I really don’t think there is a definitive answer to this question. The only description we had at the time was that it was “souped-up” and bigger than the Enterprise. The size the miniature was built to, was determined by the camera guys as being the optimal size to shoot. As I recall NIlo did that size comparison chart, but it wasn’t necessarily followed. The issue of true scale wasn’t a consideration. Budget, ease of use, art direction and dramatic intent were what influenced the construction of the ship. The current techniques of the ILM model shop also swayed the look of the ship. If I recall correctly (it was a LONG time ago) some of the detail in the landing bay and the grid frisket patterns used on the hull were left over under-construction Death Star etched brass. Nilo Rodis and Dave Carson had done a number of designs for the ship that I had built quickie prototypes of. I did finish a bit early and Nilo told me I could take a crack at one myself. When they were presented to Nimoy he chose the one I did because I think it looked the most like the Enterprise. Although the prototype had the basic look of the final ship it was a bit frumpy. The model shop supervisor, Steve Gawley, passed the prototype over to Mike Cochrane (I think) who under Steve’s guidance did a beautiful set of blueprints. He really improved and polished the design. The model was built directly from those drawings.
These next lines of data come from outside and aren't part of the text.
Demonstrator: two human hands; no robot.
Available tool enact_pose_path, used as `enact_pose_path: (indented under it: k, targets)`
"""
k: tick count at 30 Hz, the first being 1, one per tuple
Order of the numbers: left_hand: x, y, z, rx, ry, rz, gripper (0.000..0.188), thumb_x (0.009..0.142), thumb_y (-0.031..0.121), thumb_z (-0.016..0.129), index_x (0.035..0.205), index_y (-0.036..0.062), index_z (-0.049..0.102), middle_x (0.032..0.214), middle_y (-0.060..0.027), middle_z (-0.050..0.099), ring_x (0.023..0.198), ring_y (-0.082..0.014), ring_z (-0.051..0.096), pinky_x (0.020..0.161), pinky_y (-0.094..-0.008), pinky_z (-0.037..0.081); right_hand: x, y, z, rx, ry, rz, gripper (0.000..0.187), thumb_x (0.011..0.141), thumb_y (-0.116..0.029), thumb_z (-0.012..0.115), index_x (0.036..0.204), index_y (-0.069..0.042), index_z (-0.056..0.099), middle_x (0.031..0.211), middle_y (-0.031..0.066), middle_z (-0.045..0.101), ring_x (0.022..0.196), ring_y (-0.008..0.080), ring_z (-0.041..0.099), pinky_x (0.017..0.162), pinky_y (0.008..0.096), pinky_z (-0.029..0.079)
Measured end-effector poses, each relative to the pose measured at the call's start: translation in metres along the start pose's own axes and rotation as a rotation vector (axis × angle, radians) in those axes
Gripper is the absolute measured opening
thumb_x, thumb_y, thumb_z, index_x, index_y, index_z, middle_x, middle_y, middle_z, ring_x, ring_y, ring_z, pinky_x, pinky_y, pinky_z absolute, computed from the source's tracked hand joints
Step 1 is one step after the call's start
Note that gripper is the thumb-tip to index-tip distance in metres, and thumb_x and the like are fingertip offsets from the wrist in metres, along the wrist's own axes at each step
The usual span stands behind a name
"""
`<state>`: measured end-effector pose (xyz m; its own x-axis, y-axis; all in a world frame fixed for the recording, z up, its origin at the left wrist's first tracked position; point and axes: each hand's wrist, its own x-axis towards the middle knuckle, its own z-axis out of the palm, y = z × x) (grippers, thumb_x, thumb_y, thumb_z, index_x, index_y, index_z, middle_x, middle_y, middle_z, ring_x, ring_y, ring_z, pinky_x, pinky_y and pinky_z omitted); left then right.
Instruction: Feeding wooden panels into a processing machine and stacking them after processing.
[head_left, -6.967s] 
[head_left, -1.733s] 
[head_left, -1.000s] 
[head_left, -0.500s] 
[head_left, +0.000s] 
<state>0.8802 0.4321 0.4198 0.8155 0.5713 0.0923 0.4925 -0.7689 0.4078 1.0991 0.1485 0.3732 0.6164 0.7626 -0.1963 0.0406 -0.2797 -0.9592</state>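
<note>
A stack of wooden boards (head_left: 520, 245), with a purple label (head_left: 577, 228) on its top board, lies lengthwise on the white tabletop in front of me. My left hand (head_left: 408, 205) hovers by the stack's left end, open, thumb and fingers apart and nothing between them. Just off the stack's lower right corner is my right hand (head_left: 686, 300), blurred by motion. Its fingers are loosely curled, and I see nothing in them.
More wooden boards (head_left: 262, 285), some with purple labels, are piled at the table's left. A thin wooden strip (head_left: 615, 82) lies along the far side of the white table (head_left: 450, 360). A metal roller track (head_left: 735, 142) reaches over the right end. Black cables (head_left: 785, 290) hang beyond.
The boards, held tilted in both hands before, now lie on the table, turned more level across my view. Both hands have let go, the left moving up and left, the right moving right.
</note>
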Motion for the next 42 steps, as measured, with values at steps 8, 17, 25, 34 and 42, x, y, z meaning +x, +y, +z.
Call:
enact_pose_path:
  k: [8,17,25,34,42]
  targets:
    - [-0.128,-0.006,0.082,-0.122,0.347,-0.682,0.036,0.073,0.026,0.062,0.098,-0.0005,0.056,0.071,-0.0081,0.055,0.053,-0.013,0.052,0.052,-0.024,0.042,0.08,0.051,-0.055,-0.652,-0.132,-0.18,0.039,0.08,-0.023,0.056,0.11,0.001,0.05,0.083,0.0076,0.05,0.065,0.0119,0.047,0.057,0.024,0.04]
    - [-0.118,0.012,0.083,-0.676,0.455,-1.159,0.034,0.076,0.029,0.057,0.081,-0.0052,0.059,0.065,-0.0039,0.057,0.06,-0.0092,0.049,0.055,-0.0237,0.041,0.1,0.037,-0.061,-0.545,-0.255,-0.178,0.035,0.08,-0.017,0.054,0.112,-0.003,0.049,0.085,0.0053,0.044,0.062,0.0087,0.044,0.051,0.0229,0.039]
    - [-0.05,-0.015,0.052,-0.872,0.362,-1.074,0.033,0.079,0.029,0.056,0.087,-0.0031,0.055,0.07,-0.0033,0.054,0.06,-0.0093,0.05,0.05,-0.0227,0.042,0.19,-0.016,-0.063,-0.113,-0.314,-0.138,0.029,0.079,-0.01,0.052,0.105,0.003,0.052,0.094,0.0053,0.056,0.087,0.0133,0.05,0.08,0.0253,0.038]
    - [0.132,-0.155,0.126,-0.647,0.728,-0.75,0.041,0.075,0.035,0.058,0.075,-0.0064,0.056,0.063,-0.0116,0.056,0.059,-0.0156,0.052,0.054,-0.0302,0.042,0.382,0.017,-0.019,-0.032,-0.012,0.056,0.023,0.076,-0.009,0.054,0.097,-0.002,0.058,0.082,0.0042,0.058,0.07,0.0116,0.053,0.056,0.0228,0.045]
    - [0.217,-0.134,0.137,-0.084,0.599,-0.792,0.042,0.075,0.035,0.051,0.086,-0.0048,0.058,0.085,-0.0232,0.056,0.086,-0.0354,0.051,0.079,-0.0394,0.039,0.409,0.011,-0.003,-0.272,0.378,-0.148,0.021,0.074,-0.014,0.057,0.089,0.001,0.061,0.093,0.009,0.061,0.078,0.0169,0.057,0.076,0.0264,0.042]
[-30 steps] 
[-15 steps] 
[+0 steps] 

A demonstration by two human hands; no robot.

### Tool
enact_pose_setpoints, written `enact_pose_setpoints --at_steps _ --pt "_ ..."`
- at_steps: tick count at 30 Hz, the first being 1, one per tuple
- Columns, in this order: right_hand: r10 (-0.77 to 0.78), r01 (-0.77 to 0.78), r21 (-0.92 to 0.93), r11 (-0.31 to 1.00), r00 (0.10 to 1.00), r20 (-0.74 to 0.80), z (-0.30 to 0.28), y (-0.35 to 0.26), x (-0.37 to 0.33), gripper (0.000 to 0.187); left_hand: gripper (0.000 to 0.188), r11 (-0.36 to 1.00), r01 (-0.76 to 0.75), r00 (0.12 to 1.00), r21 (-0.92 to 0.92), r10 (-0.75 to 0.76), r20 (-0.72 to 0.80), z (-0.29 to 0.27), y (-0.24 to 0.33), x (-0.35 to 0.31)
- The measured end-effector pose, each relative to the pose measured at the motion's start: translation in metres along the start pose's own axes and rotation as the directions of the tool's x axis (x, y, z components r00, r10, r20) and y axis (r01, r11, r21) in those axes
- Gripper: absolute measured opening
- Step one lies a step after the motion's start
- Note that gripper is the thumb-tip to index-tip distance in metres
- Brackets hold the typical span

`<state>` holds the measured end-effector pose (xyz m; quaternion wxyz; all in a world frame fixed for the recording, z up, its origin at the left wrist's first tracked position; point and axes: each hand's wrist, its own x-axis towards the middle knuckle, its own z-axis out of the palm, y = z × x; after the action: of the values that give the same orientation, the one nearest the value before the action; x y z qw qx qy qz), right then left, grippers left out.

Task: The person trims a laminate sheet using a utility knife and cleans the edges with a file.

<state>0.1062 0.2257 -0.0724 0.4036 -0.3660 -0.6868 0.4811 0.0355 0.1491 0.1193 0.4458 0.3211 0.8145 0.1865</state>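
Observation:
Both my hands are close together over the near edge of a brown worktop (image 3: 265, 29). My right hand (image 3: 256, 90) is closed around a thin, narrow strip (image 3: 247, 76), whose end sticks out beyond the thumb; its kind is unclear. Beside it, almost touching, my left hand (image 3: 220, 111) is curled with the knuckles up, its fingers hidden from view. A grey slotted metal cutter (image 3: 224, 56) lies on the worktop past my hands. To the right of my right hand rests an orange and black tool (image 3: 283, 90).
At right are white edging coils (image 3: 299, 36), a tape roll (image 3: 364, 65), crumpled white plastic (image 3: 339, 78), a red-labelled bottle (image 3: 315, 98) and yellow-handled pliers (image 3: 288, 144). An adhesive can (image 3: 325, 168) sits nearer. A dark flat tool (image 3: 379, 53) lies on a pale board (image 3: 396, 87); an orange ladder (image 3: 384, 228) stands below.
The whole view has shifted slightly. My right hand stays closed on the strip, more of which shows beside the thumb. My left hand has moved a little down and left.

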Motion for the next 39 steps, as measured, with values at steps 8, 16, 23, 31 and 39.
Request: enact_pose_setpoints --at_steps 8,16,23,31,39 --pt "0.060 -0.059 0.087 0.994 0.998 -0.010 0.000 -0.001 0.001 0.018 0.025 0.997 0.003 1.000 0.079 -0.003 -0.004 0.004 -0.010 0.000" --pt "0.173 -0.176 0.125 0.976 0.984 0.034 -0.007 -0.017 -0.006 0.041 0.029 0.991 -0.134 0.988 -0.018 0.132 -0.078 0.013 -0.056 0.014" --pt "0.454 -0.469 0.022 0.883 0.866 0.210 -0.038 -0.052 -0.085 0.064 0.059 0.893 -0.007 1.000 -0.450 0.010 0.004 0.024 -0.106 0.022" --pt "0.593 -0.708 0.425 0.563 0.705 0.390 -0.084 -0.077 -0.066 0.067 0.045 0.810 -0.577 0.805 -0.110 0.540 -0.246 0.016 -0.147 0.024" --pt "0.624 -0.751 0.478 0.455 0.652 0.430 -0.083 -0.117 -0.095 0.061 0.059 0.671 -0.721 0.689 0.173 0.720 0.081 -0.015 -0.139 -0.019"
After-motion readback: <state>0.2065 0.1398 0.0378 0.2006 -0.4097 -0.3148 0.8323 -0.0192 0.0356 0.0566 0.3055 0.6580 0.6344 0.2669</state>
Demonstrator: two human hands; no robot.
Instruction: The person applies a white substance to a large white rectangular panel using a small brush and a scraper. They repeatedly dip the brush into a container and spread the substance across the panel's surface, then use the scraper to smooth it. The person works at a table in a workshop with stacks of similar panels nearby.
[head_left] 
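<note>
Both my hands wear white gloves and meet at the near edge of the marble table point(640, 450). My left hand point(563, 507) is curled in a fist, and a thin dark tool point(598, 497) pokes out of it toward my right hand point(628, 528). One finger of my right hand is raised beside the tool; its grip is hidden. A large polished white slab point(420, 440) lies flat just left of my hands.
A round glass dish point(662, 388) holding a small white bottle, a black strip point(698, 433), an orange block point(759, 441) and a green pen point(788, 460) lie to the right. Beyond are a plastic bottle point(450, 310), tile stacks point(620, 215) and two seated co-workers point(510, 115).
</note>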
Someone mentioned the size of the spacedock doors and how the Excelsior could never fit through them. It’s funny how we never even considered that! The Enterprise was scaled to the doors to make it a dramatic exit. That space dock interior was really a piece of crap. I came up with the idea of doing artwork and large size prints to use as wallpaper for the interior detailing and that stuff was always peeling off. Another funny memory of that set was that it was like a giant “whisper dish” like you would experience at a science museum. If you were on one side talking your voice would be super loud on the other. We farted a lot on that set to much hilarity!
Many years later the Excelsior came back to ILM to be re-fitted as the Enterprise B. The upper part of the primary hull and the lower part of the secondary hull were completely replaced. Those piece of the ship were changed enough that replacement was easier that retrofitting. Also, the fiberglass of both of those sections was starting to buckle. In case you are wondering, the original hull pieces do still exist. ☺ I’m sorry I couldn’t be of more help. From the comments I have read here you all know a lot more about this issue than I do. Cheers.